In essence, the smaller the precision value, the smaller the sample error and the more “precise” the estimate. On page 4 of the OIG report, we find the following:

“We conducted this performance audit in accordance with generally accepted government auditing standards.”

Yet it is clear that they did not follow these standards with regard to the precision value calculated in Table 4. The Office of Management and Budget (OMB) in its Circular A-123 states that “federal agencies must produce a statistically valid error estimate that meets precision levels of plus or minus 2.5 percentage points with a 90-percent confidence interval.” And in the Aug. 31, 2007 Federal Register, the Centers for Medicare & Medicaid Services (CMS) says basically the same thing: that the error estimate should meet precision levels of plus-or-minus 2.5 percentage points with a 90-percent confidence interval.
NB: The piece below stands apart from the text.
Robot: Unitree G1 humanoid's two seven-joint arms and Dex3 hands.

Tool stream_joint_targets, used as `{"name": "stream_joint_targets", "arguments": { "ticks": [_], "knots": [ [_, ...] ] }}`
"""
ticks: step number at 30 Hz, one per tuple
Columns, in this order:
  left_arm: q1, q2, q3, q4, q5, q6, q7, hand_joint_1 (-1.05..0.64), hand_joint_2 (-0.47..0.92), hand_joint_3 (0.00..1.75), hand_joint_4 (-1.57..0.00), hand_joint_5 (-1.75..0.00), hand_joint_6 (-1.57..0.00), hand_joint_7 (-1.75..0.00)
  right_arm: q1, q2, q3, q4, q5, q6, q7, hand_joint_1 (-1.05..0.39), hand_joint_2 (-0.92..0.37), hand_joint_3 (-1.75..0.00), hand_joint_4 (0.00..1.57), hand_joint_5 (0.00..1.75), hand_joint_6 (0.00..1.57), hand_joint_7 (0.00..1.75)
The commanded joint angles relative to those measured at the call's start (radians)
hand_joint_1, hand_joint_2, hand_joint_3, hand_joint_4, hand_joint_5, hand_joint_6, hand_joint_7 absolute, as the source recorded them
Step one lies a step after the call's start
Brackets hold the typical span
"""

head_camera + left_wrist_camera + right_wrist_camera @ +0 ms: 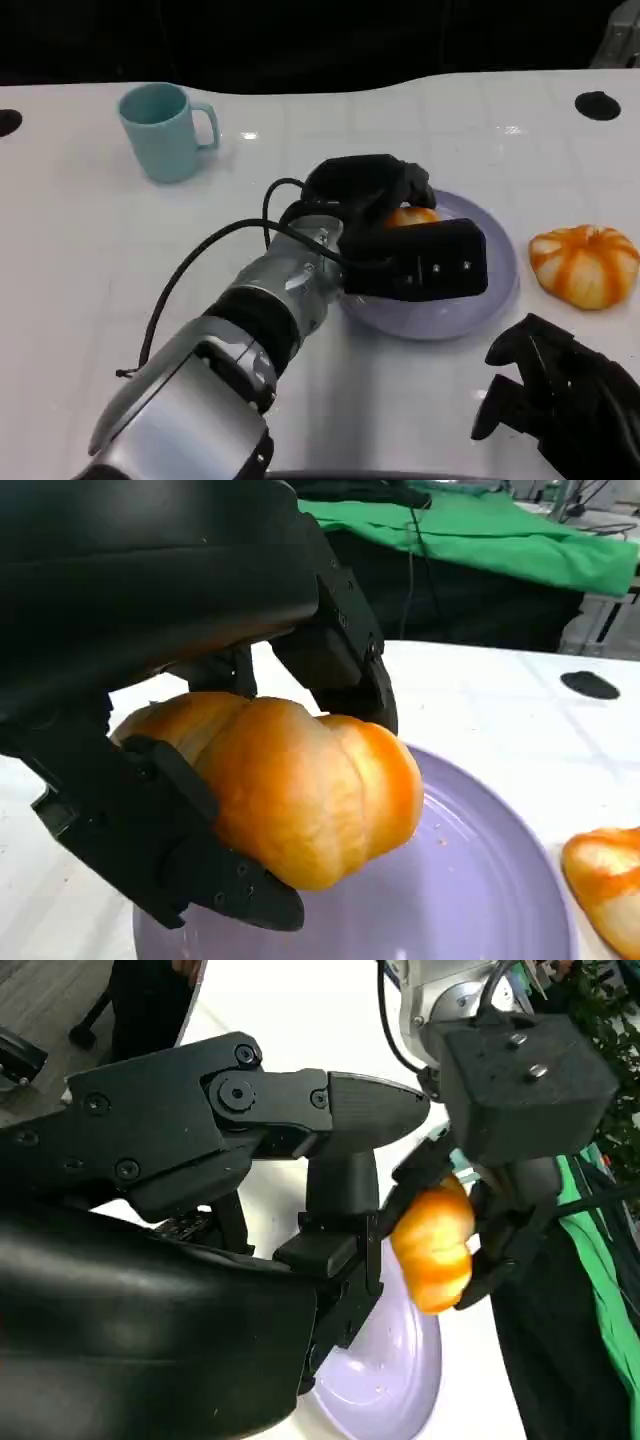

Yet it is quite clear that this did not happen in this case. For this audit, the precision rate was over 17 percent,  nearly seven times higher than the mandated figure quoted in both the OMB and CMS guidelines.

In reading through the hospital’s 28-page response, I thought that they did a pretty good job of challenging the extrapolation based on some qualitative issues, but only Section V, which consisted of a single paragraph, was truly committed to the statistical methodology. It may be that in this case, challenging the audit methods, strata identification, and qualitative findings may be more important than the raw statistical flaws. But it is my experience that it is important to hit them with the statistical flaws early and to hit them hard.

In the immortal words of Spartan King Leonidas 1, molon labe! (Come and take them!)

And that’s the world according to Frank.